Reid Seaby, WA Regional Manager

1.5 minute read

More rain at the end of last week kept rainfall tallies ticking over, further bolstering crop prospects and adding to the already better than average moisture profile. The front brought falls of up to 50mm, with the northern and eastern wheatbelt faring the best. Thankfully the western parts of the Albany zone and eastern parts of the Esperance zone, who have missed out on much of the recent rain, had falls of around 20mm. These areas do however have little stored soil moisture so will rely on consistent rain moving forward to achieve average to above average yields.

Conditions are excellent in most of the state’s cropping areas and some coastal parts are bordering on too wet, so the fine weather forecast for the next week or so will be a welcome change. Growers are taking advantage of the sunshine and are now busy applying nitrogen and their first round of post emergent sprays.

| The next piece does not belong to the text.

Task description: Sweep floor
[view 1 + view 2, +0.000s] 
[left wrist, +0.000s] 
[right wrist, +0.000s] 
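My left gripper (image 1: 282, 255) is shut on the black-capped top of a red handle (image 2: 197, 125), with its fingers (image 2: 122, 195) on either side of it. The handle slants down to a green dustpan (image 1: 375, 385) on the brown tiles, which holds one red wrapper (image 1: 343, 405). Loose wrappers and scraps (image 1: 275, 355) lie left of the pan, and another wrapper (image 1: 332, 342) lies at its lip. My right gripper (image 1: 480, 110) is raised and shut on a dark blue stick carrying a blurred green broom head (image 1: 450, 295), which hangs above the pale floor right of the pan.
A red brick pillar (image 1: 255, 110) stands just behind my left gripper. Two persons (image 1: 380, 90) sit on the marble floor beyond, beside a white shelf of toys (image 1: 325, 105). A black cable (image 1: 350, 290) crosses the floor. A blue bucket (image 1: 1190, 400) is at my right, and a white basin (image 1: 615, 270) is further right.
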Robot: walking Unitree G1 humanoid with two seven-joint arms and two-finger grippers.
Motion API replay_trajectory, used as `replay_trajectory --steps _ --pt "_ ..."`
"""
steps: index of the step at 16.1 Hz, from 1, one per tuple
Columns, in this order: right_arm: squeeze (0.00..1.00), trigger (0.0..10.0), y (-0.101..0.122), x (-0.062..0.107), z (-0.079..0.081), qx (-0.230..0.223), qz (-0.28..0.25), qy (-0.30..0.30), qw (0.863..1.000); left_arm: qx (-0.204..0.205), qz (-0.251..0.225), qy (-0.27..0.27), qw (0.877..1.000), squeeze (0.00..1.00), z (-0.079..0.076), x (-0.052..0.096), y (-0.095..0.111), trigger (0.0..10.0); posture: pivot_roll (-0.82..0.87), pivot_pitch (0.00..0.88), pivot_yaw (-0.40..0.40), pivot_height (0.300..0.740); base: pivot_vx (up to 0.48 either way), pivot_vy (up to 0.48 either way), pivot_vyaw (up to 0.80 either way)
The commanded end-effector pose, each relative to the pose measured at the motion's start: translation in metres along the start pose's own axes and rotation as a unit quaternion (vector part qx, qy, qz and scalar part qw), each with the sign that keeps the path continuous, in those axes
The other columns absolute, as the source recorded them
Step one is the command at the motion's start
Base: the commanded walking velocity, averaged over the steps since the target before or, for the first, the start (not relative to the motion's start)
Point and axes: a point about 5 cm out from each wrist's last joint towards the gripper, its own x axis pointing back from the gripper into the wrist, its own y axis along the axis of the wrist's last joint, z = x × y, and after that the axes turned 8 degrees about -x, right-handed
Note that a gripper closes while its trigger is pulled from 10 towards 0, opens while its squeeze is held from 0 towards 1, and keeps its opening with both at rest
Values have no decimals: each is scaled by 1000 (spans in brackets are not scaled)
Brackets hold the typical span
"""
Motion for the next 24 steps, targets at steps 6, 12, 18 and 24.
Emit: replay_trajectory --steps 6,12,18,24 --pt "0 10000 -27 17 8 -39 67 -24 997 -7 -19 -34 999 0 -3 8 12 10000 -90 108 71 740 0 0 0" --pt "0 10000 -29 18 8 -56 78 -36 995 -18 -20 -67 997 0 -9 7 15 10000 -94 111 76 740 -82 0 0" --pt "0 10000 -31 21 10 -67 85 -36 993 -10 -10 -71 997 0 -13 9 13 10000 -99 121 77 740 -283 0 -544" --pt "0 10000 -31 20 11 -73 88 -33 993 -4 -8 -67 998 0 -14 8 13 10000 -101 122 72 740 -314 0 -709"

Markets were generally a little softer this week with the catalysts being the easing crop concerns in WA, SA, Vic and the softer tone in US markets. Both canola and barley bids are unchanged from this time last week, but wheat has come off a little bit. APW1 bids in Kwinana fell below $300/MT this week, down $6/MT to $295/MT. Other grades were also lower but red crop APW1 was steady at $290/MT FIS in Kwinana.

Pictured: Soils are wet and crops are progressing well in WA

Prices as at 11th July 2019

* View of current market pricing. Does not represent current Agfarm bids.